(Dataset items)
##########

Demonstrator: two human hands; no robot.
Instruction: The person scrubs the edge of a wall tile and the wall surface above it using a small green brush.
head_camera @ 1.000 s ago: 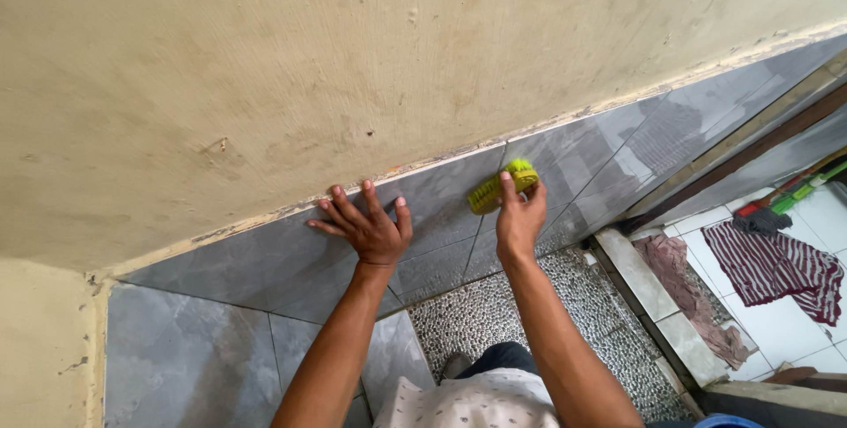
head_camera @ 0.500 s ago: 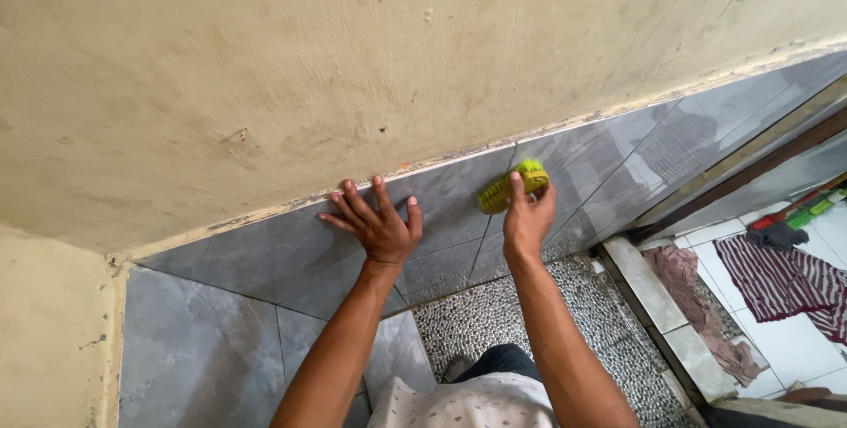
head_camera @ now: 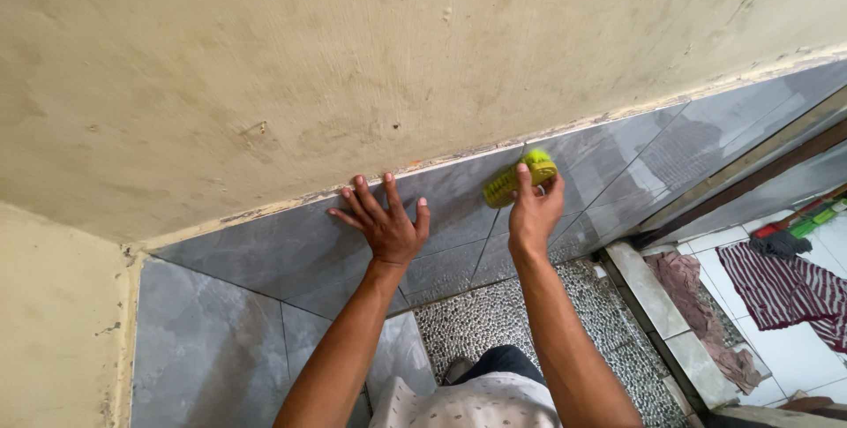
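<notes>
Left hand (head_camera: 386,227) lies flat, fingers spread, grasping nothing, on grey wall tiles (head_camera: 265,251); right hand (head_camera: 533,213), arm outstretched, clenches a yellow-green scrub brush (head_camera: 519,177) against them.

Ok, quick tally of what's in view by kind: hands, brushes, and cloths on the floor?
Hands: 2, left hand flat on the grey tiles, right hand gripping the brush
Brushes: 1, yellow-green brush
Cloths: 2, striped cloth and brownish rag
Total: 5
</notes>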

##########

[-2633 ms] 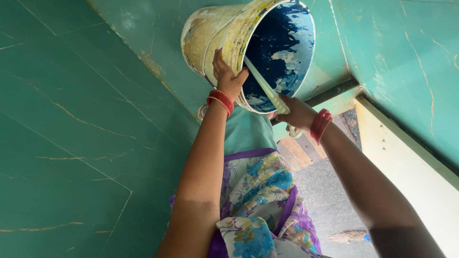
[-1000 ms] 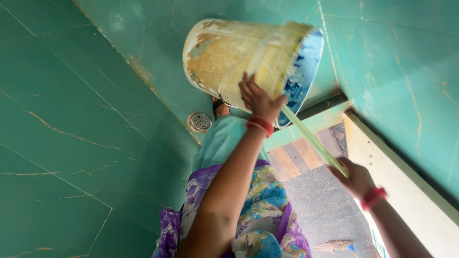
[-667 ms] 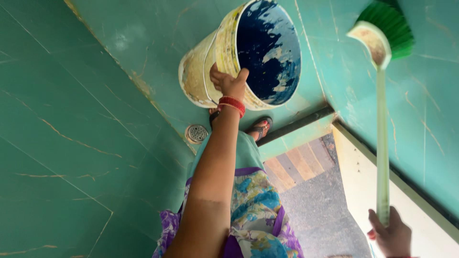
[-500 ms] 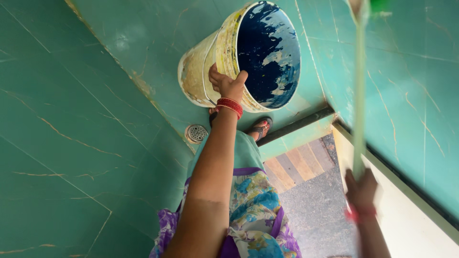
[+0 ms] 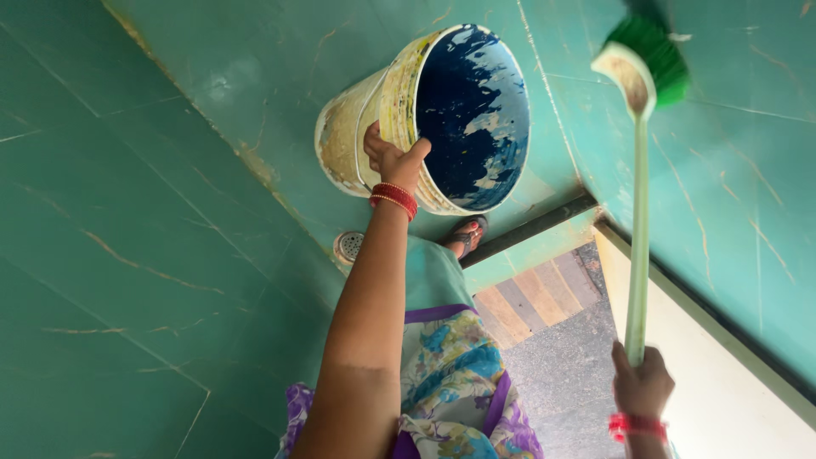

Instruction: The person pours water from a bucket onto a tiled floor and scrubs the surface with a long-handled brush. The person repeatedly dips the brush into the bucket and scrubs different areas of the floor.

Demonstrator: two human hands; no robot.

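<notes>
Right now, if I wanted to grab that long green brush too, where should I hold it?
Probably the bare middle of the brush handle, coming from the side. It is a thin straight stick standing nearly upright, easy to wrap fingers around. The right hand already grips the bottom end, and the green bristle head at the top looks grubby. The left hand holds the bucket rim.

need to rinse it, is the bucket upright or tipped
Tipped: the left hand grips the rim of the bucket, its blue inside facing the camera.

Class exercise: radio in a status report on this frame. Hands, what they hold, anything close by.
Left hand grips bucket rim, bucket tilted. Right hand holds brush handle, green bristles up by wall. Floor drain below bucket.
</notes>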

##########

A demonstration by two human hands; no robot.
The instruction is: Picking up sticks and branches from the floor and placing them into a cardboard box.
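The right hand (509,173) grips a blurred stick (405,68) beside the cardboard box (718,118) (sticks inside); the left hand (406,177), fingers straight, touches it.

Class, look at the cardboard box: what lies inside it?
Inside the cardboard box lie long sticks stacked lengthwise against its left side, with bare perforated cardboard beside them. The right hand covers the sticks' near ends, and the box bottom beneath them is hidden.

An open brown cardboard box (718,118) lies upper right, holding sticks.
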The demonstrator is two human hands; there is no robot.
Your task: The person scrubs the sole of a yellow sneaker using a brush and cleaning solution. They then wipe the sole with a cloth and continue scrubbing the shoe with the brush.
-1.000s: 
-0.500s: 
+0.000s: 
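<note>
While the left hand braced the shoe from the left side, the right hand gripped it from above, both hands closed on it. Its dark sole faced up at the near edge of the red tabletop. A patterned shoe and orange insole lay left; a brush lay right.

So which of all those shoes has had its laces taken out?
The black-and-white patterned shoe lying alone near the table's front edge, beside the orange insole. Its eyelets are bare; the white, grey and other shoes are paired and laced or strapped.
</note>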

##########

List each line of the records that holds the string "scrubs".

Answer to the problem:
Instruction: The person scrubs the edge of a wall tile and the wall surface above it using a small green brush.
Instruction: The person pours water from a bucket onto a tiled floor and scrubs the surface with a long-handled brush. The person repeatedly dips the brush into the bucket and scrubs different areas of the floor.
Your task: The person scrubs the sole of a yellow sneaker using a brush and cleaning solution. They then wipe the sole with a cloth and continue scrubbing the shoe with the brush.

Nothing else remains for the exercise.